Allan Sherman's "My Son, The Box" -- the complete works of the Hello Muddah, Hello Faddah guy

I got my first Allan Sherman LP when I was five: My Son, the Nut. It had been my mother's, and soon we both knew all the lyrics to all the songs. Not just the canonical "Hello Muddah, Hello Faddah," but also "RATTFINK," "Eight Foot Two, Solid Blue" ("Five Foot Two, Eyes of Blue"), "You Went the Wrong Way Old King Louis" ("You Came a Long Way From St Louis") and many others.

I can tell you why I loved them: they were subversive, they had wonky, comic rhymes, they were sung in a broad, nasal borscht-belt comedy voice, and they reminded me of the MAD Magazine parody songs that were my favorite part of every issue. I sang those songs everywhere I went. When I heard the originals, it was another revelation, the original lyrics revealing even more clevernesses in Sherman's lampoons.

Over the years, I've picked up a few more CDs as they were issued, and discovered more of his great material (the medley that contains "Do not build a stingy sandwich/pile the coldcuts high/customers should see salami/coming through the rye," and "When you go to the delicatessen store/Don't buy the liverwurst," is a major favorite around our household). But it wasn't until last week, when I finally got my hands on a copy of "My Son, the Box," that I got to hear every damned thing Sherman ever recorded.

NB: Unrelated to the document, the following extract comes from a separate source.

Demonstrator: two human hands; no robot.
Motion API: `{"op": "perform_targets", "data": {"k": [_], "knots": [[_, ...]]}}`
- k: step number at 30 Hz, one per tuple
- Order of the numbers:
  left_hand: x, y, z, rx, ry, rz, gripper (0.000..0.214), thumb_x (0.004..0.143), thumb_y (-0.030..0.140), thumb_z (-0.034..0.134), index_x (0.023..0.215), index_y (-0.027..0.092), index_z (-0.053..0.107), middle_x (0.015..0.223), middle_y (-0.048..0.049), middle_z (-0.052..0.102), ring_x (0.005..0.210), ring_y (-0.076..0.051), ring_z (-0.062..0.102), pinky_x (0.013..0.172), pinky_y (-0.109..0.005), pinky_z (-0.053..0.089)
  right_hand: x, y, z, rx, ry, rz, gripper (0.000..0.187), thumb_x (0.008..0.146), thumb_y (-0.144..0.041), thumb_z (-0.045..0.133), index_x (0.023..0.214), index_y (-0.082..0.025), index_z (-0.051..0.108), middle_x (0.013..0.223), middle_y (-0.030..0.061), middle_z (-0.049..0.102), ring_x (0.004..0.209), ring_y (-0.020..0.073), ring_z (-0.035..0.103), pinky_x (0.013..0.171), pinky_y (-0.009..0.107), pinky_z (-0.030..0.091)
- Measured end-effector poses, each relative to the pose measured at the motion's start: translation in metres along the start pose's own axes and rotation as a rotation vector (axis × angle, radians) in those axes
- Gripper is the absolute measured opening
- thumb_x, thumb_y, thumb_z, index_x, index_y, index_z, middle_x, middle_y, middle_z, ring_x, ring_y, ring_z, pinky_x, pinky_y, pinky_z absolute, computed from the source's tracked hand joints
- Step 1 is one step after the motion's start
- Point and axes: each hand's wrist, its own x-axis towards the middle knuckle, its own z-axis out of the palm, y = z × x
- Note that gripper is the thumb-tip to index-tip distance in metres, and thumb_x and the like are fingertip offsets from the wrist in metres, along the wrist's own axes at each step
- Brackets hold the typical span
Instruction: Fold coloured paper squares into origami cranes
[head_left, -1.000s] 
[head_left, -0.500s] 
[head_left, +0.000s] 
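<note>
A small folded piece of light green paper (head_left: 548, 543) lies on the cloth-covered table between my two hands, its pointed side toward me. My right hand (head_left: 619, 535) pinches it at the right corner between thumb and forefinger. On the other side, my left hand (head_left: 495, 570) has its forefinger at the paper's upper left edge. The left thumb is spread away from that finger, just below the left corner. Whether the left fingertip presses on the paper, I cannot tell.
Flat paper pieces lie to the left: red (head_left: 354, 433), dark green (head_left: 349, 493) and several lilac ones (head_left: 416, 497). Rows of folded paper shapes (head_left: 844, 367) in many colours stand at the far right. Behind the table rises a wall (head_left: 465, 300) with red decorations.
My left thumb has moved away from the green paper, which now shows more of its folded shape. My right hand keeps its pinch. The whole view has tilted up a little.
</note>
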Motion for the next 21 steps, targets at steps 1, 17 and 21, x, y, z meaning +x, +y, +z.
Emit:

Cross "The Apprenticeship of Duddy Kravitz" with MAD Magazine, throw in the Smothers Brothers and Dr Demento (Weird Al clearly owes a debt to Sherman) and you've got this remarkable box-set. Listening to these discs prompted me to do some digging on Sherman, which led to the revelation that Sherman was a prude who thought that the sexual revolution had destroyed America, which is just weird enough to be the icing on the cake.

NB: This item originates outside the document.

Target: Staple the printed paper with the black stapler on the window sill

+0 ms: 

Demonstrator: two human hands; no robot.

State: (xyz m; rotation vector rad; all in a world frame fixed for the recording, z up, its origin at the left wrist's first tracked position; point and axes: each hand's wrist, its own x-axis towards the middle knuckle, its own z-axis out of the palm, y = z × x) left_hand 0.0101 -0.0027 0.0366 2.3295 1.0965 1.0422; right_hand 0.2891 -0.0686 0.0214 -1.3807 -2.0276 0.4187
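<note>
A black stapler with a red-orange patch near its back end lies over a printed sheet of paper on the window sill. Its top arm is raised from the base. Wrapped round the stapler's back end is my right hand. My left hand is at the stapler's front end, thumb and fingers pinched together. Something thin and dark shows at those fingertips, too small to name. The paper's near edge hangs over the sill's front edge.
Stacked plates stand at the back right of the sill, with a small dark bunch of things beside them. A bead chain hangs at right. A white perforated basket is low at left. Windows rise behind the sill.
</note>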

When you go to the delicatessen store
Don't buy the liverwurst
Don't buy the liverwurst
Don't buy the liverwurst
I repeat what I just said before
Don't buy the liverwurst
Don't buy the liverwurst

Oh, buy the corned beef if you must
The pickled herring you can trust
And the lox puts you in orbit A-OK
But that big hunk of liverwurst
Has been there since October first
And today is the 23rd of May
My Son, The Box



  1. I received one of those as a child but bigger. It was used to ship the new refrigerator so we turned it into a cabin for all the neighborhood kids to enjoy. It doesn’t stand up to the weather very well. After a few rainfalls the cabin will be ruined.

  2. “My Zelda she found her big romance,
    When I broke the zipper in my pants.
    My Zelda, she took de money and ran wit’ de tailor.”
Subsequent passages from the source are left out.